▶ _THE PROBLEM_
Write out, from the entries below, exactly the lines that run between the lines holding "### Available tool" and "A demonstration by", inclusive, and stop there.

....

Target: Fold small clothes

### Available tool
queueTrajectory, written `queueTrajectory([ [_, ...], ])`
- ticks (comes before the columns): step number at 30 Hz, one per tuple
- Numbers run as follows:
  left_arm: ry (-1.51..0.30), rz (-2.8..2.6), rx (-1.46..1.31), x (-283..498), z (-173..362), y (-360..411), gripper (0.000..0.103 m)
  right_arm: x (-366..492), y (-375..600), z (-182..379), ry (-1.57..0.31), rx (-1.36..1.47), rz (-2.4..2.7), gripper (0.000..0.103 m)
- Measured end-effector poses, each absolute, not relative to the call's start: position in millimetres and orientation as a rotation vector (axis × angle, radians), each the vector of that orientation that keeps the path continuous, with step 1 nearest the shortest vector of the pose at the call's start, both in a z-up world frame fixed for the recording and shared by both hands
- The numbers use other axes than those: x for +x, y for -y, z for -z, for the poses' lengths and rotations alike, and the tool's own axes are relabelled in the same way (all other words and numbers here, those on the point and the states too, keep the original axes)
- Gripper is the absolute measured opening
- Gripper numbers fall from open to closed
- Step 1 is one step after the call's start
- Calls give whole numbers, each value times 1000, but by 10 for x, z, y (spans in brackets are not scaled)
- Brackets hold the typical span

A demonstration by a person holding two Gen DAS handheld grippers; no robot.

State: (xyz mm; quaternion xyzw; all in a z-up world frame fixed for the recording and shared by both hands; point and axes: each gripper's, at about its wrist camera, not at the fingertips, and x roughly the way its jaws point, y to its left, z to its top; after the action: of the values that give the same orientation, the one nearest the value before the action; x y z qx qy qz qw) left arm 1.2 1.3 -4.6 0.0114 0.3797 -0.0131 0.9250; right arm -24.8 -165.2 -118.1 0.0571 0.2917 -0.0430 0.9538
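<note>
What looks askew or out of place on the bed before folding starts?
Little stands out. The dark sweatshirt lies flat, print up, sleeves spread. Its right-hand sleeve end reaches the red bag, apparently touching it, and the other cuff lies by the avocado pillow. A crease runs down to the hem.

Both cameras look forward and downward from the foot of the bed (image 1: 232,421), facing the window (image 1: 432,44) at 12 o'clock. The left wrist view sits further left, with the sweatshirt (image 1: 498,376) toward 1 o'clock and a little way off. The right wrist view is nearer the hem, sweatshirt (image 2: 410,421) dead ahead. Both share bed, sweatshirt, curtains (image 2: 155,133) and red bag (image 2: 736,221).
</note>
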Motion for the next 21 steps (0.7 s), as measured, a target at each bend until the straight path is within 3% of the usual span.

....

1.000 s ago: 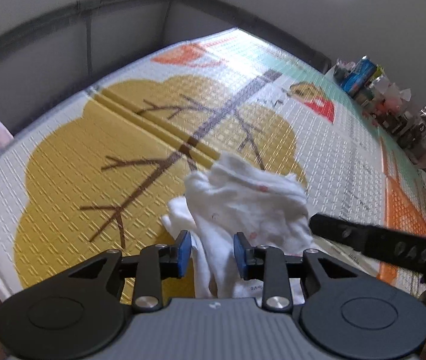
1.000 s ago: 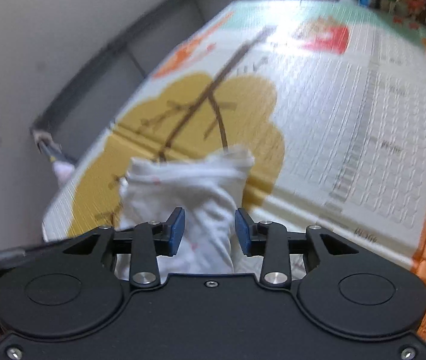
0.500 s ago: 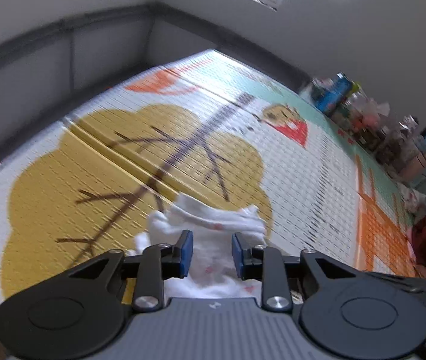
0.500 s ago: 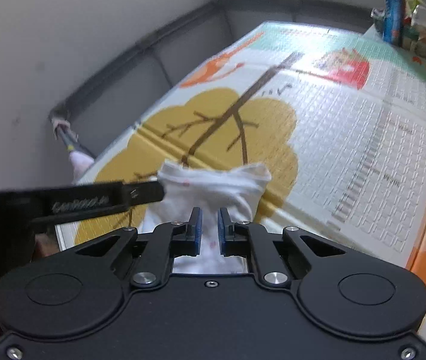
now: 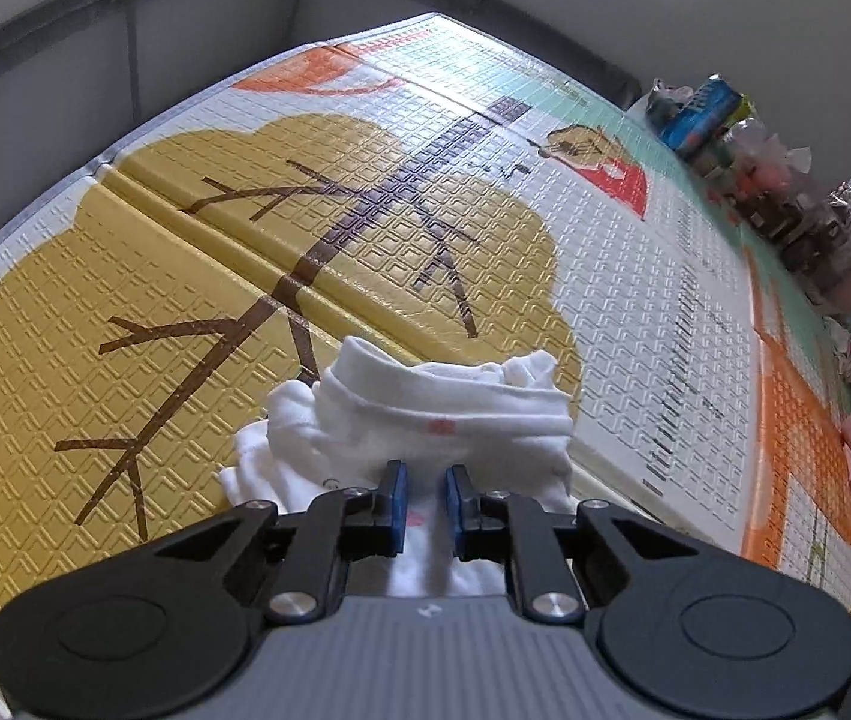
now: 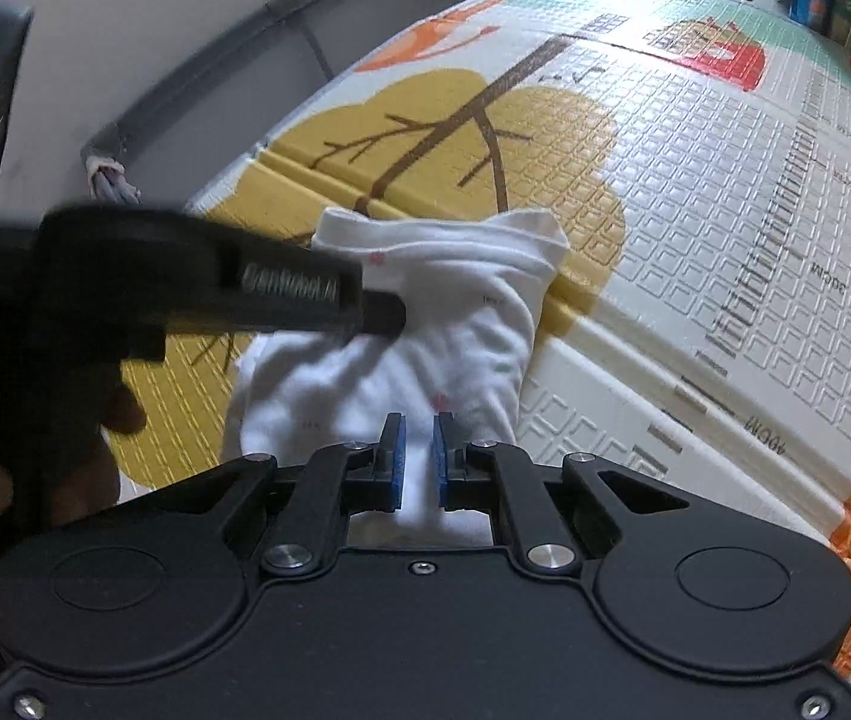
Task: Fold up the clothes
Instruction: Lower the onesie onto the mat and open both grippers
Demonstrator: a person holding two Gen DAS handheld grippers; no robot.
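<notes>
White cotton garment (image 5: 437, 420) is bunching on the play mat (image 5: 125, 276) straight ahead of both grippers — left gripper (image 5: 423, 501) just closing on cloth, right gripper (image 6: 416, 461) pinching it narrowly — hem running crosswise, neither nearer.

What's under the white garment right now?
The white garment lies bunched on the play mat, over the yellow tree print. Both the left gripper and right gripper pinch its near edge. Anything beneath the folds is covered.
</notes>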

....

▶ _OUTPUT FOR THIS EXERCISE_
### Available tool
queueTrajectory, written `queueTrajectory([ [_, ...], ])`
- ticks (comes before the columns): step number at 30 Hz, one per tuple
- Numbers run as follows:
  left_arm: ry (-1.51..0.30), rz (-2.8..2.6), rx (-1.46..1.31), x (-283..498), z (-173..362), y (-360..411), gripper (0.000..0.103 m)
  right_arm: x (-366..492), y (-375..600), z (-182..379), ry (-1.57..0.31), rx (-1.36..1.47), rz (-2.4..2.7), gripper (0.000..0.103 m)
- Measured end-effector poses, each absolute, not relative to the call's start: position in millimetres and orientation as a rotation vector (axis × angle, radians), each the vector of that orientation that keeps the path continuous, with step 1 nearest the shortest vector of the pose at the call's start, both in a z-up world frame fixed for the recording and shared by both hands
- The numbers use other axes than those: x for +x, y for -y, z for -z, for the poses' lengths and rotations alike, and the tool's own axes are relabelled in the same way (all other words and numbers here, those on the point and the states too, keep the original axes)
- Gripper is the absolute measured opening
- Gripper numbers fall from open to closed
- Step 1 is one step after the call's start
- Calls give whole numbers, each value times 1000, but by 10 for x, z, y (spans in brackets are not scaled)
- Brackets hold the typical span

A demonstration by a person holding two Gen DAS handheld grippers; no robot.

No further output is needed.